Beberapa pemilik dihadapkan pada masalah seperti itu: hewan peliharaan mereka menolak makanan baru, tidak ingin makan hidangan sehat. Di sinilah Anda harus sedikit berkeringat. Faktanya adalah kucing sangat konservatif dalam preferensi makanannya, sehingga mereka dapat melihat inovasi dalam makanan secara negatif.

Namun hewan peliharaan dengan CRF hanya perlu beralih ke makanan obat, dan agar prosesnya tidak terlalu menyakitkan, gunakan kiat berikut:

  • Tambahkan umpan baru secara bertahap. Transisi yang lambat biasanya membutuhkan waktu 2-3 hari, terkadang membutuhkan beberapa minggu;
  • Pertama-tama, tambahkan makanan baru ke makanan biasa hewan peliharaan Anda. Aduk semuanya dengan seksama untuk mendapatkan massa yang homogen;
  • Tingkatkan persentase makanan baru secara bertahap, luangkan waktu Anda. Hewan tersebut harus makan dengan senang hati;
  • Anda bisa menghangatkan beberapa makanan untuk hewan peliharaan Anda. Beberapa kucing lebih tertarik pada makanan pada suhu 30 derajat Celcius;
Gagal ginjal kronis pada kucing: tanda, gejala, pengobatan

Jika nasihat di atas tidak berhasil untuk Anda, diskusikan dengan dokter Anda tentang anjuran penggunaan obat untuk meningkatkan nafsu makan.
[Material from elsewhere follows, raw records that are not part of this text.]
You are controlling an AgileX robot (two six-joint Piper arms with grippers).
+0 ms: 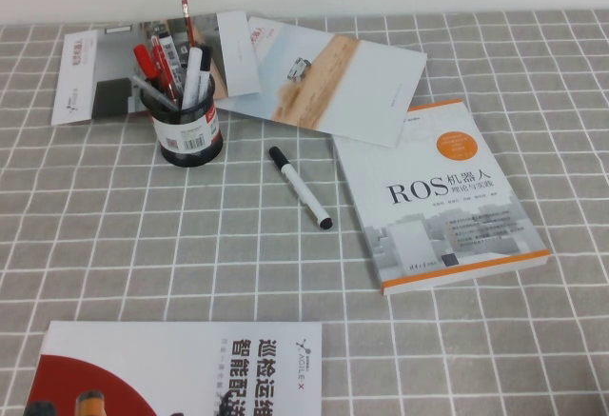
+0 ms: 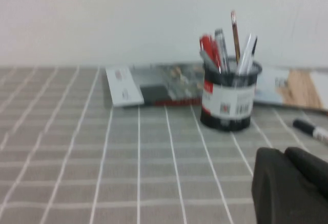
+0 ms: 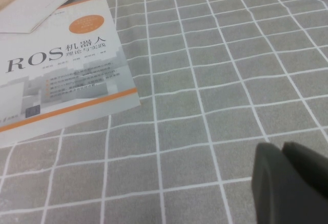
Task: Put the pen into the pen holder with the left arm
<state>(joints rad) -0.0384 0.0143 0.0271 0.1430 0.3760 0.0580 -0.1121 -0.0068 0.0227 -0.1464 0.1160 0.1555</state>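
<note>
left gripper (image 2: 289, 185) fingers closed, empty; the pen (image 1: 300, 187) lies flat beyond them, axis diagonal, pen holder (image 1: 187, 128) farther ahead. right gripper (image 3: 289, 175) far, fingers' state unclear.

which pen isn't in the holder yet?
The white marker with black cap and black end, lying flat on the cloth between the pen holder and the ROS book. All others stand upright in the holder. Left gripper shut, empty, low over the cloth.

tablecloth (image 1: 114, 245): matt woven cloth | ros book (image 1: 442, 197): glossy paper cover | pen holder (image 1: 187, 135): shiny black plastic, paper label
</note>
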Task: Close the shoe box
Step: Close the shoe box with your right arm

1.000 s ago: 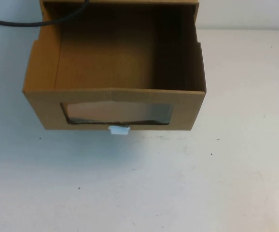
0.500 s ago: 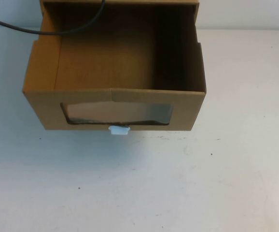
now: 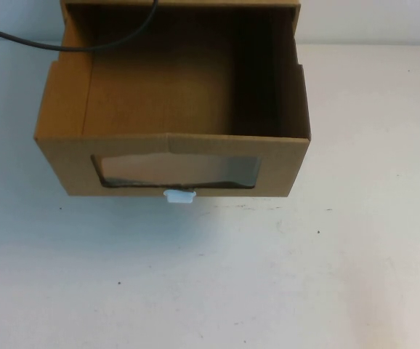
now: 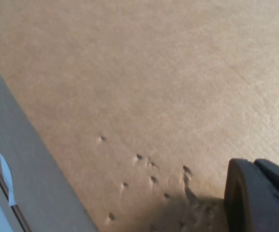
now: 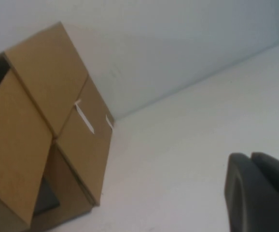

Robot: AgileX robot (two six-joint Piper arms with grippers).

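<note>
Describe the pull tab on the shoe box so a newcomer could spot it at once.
On the white table, find the brown cardboard shoe box, its drawer pulled out toward the camera. On its front panel sits a clear window; just under the window's lower edge is the small white pull tab, the only white piece on the brown front. Neither gripper shows in the high view; the left gripper is near cardboard, the right gripper above the table.

The high view looks steeply down on the open shoe box (image 3: 174, 109) and white tabletop (image 3: 268, 276). The left wrist view presses close against cardboard beside the left tool (image 4: 260, 195). The right wrist view, past the right tool (image 5: 258, 191), sees the box from farther off.
</note>
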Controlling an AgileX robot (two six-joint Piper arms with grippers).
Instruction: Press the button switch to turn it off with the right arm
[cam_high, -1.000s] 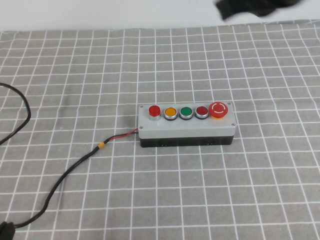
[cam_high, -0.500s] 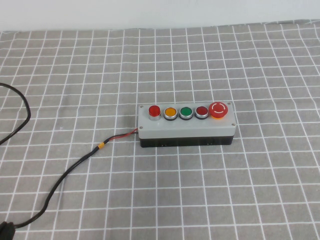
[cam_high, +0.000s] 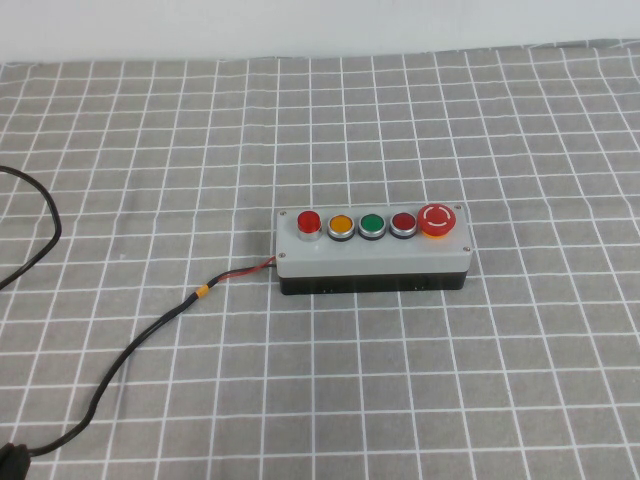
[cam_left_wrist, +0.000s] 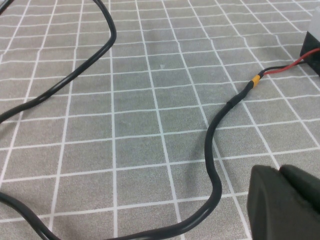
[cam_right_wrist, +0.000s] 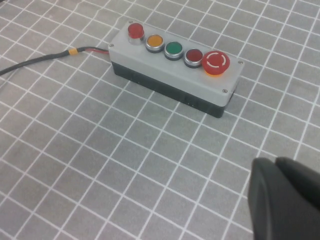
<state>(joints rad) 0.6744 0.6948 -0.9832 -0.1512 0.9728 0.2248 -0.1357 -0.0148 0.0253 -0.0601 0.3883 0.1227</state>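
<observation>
The button switch (cam_high: 309, 222) is a small bright-red pushbutton with a silver collar at the left end of the grey box (cam_high: 370, 256). It also shows in the right wrist view (cam_right_wrist: 135, 30), on the same box (cam_right_wrist: 150, 59). No arm shows in the high view. My right gripper (cam_right_wrist: 276, 162) is shut and empty, well above the cloth and far back from the box. My left gripper (cam_left_wrist: 282, 172) is shut and empty, low over the cloth beside the black cable (cam_left_wrist: 212, 150).
Along the box follow an orange button (cam_high: 341, 225), a green button (cam_high: 372, 224), a dark red flat button (cam_high: 403, 223) and a red mushroom button (cam_high: 438, 219). The black cable (cam_high: 130, 345) runs from the box's left end toward the front left. A grey checked cloth covers the table.
One second ago a black arm part showed at the top right edge of the high view; it has since left that view. The box has not moved.
</observation>
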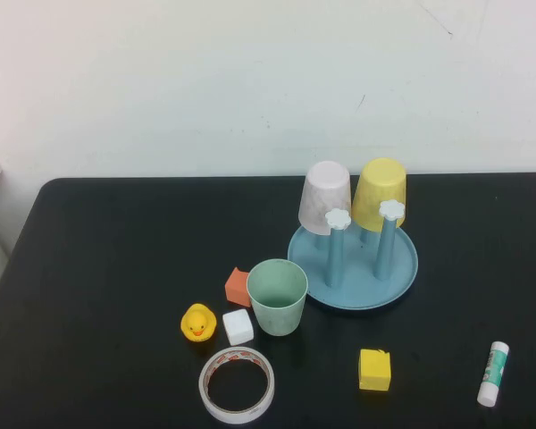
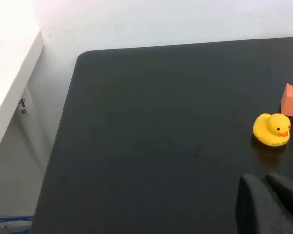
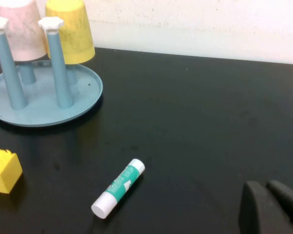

Ini akan membantu hewan terbiasa dengan diet baru lebih cepat.

Kebetulan hewan peliharaan tidak nafsu makan dan menolak makan. Dalam situasi seperti itu, kucing akan disiksa, asalkan hewan tersebut tidak muntah. Dengan pendekatan ini, tubuh menerima nutrisi yang diperlukan. Jika hewan peliharaan Anda muntah, Anda harus menggunakan vitamin yang diperlukan melalui pembuluh darah.

Faktor penting lainnya dalam pengobatan penyakit adalah memasukkan berbagai larutan, baik secara intravena maupun subkutan. Obat-obatan ditujukan untuk memulihkan proses metabolisme dan memerangi dehidrasi.

Sekarang Anda tahu bahwa kucing dengan CRF mungkin mengalami diare, muntah, kurang nafsu makan, dan tanda-tanda lainnya.

Jika Anda memperhatikan hal ini pada hewan peliharaan Anda, maka jangan malas, kunjungi dokter hewan. Bagaimanapun, semakin lama penyakit ini tidak diobati, semakin besar perkembangannya. Oleh karena itu, rawatlah kucing Anda, jaga kesehatannya, semoga berhasil!

BERIKUT CIRI - CIRI ORANG TERKENA PENYAKIT GINJAL - Hai Dok

Posting sebelumnya Kami menjahit gaun yang indah untuk seorang gadis
Posting berikutnya Apa saja gejala kekurangan yodium dalam tubuh?